В мире искусства страдания нереальны и отнюдь не хуже наслаждения: чем сильнее страдает Лир, тем больше обогащается наш мир. Может быть, так же обстоит дело с человеческими надеждами и страхами с точки зрения потусторонности, и поэтому в конечном счете важно не то, что мы чувствуем, но ответное сострадание или восторг, которые наши чувства вызывают у того или у тех, кто наблюдает за нами. Может быть… Но здесь, в нашем мире, нам это знать не дано, и Набоков, оставив метафизические спекуляции, утверждает: в этой жизни мы должны вести себя так, как если бы боль другого была столь же реальна, как наша собственная; и никакого иного выбора у нас нет. Подобно тому как писатель ищет различия между искусством и жизнью, чтобы, противопоставив их, определить условия человеческого бытия, он противопоставляет наш моральный иммунитет к страданиям в измышленных литературных мирах запутанному миру «реальной жизни или хотя бы ответственной жизни»12.

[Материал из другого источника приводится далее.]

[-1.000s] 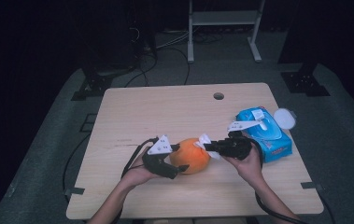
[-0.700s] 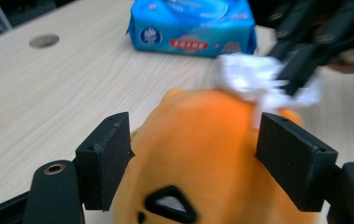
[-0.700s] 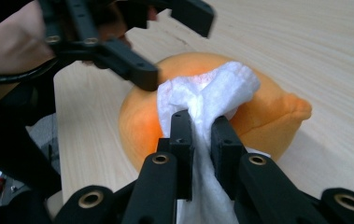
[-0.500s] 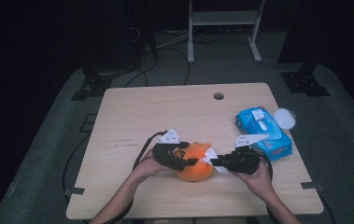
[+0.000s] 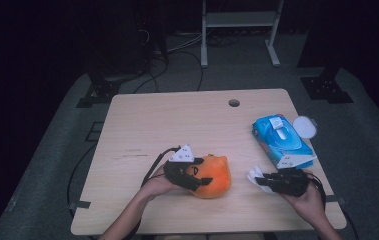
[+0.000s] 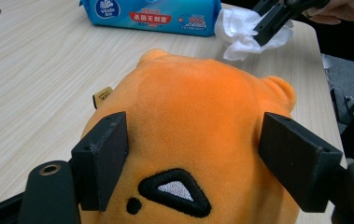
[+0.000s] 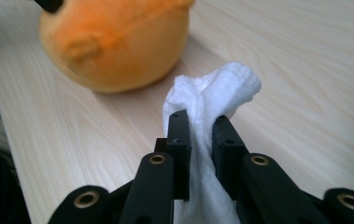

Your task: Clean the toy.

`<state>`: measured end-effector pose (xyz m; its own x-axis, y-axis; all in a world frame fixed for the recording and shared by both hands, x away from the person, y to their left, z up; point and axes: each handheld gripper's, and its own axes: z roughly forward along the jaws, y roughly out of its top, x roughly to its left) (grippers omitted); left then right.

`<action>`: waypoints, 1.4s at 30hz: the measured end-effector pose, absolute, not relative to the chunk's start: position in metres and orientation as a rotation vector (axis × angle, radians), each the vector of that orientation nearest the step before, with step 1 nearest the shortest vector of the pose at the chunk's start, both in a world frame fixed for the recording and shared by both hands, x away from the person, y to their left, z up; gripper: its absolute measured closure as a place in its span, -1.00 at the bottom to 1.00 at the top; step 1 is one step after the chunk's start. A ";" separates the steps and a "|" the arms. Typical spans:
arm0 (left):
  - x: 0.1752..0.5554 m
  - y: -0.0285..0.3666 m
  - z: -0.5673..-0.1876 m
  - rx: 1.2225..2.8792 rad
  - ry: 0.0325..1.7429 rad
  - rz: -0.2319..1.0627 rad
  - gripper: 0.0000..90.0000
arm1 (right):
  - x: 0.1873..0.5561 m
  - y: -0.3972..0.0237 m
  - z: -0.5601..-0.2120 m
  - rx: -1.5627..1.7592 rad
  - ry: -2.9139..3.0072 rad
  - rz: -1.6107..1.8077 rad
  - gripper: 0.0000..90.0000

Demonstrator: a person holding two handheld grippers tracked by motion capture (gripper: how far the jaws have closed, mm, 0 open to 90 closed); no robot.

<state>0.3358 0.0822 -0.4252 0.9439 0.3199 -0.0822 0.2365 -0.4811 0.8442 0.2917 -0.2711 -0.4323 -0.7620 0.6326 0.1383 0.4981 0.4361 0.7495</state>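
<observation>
An orange plush toy point(image 5: 212, 176) with a stitched black face sits on the wooden table point(image 5: 177, 120) near its front edge. My left gripper point(image 5: 193, 172) grips it from the left. In the left gripper view the jaws press on both sides of the plush toy point(image 6: 198, 107). To the right of the toy, my right gripper point(image 5: 267, 180) is shut on a crumpled white wipe point(image 5: 255, 176), held just above the table. In the right gripper view the wipe point(image 7: 216, 88) bulges out past the closed jaws, with the plush toy point(image 7: 118, 42) behind it.
A blue pack of wipes point(image 5: 281, 139) lies at the right side of the table, with a round white lid point(image 5: 305, 126) beside it. A cable hole point(image 5: 234, 103) sits near the far edge. Cables and a stand's legs are on the dark floor beyond.
My right gripper, with the wipe in it, has pulled away from the plush toy to the right. The left gripper stays on the toy, which has shifted slightly.
</observation>
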 end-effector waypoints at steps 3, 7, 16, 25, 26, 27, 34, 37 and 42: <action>0.336 0.082 -0.424 2.101 0.389 0.109 -0.48 | 0.290 -0.275 -0.436 1.005 2.517 1.178 0.73; 0.335 0.080 -0.423 2.110 0.384 0.114 -0.51 | 0.290 -0.289 -0.444 1.053 2.497 1.137 0.59; 0.335 0.080 -0.423 2.117 0.372 0.115 -0.55 | 0.289 -0.299 -0.443 1.077 2.476 1.173 0.33; 0.338 0.078 -0.415 2.135 0.356 0.152 -0.70 | 0.288 -0.295 -0.436 1.054 2.451 1.199 0.23; 0.339 0.077 -0.413 2.138 0.349 0.154 -0.71 | 0.287 -0.295 -0.433 1.038 2.446 1.200 0.21; 0.339 0.077 -0.413 2.138 0.349 0.154 -0.72 | 0.287 -0.295 -0.433 1.038 2.446 1.200 0.21; 0.342 0.073 -0.409 2.137 0.330 0.158 -0.75 | 0.282 -0.290 -0.420 0.989 2.427 1.279 0.13; 0.345 0.071 -0.411 2.144 0.331 0.158 -0.77 | 0.283 -0.286 -0.419 0.974 2.438 1.293 0.11; 0.352 0.069 -0.429 2.175 0.364 0.148 -0.78 | 0.283 -0.277 -0.423 0.953 2.459 1.314 0.10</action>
<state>0.3521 0.0688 -0.4294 0.9495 0.3126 -0.0272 0.2053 -0.5537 0.8070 0.2831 -0.2769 -0.4232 -0.7738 0.6212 0.1237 0.4482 0.3990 0.8000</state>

Когда такие герои Набокова, как Гумберт, Герман, Роберт Горн или Ван и Ада Вин, утверждают, что они избранные, что они художники, что они находятся на другом уровне бытия по сравнению со всеми, кто их окружает, они преувеличивают одну реальную особенность человеческой жизни. Каждый из нас в каком-то смысле находится на уровне, отличном от всех прочих: вы все вне моего сознания, вы не там, где есть я, тогда как я не там, где вы, вне вашего сознания. Но человеческое сознание также наделяет нас воображением, чтобы мы могли непосредственно чувствовать чужую боль. Набоковские герои-художники осмеливаются требовать для себя свободы от обычной морали только потому, что они не способны вообразить себе, что все другие — тоже особые, по крайней мере в собственных глазах. Набоков предоставляет этим «художникам» все возможности воображения, чтобы они могли воссоздать свое сомнительное прошлое: однако он осуждает их стратегию, которая по сути своей есть лишь попытка скрыть бессилие воображения: в этом мире, в этой жизни никто не свободен от ответственности. А если соображение отказывает даже тем, кто им одарен, что же тогда говорить об остальных?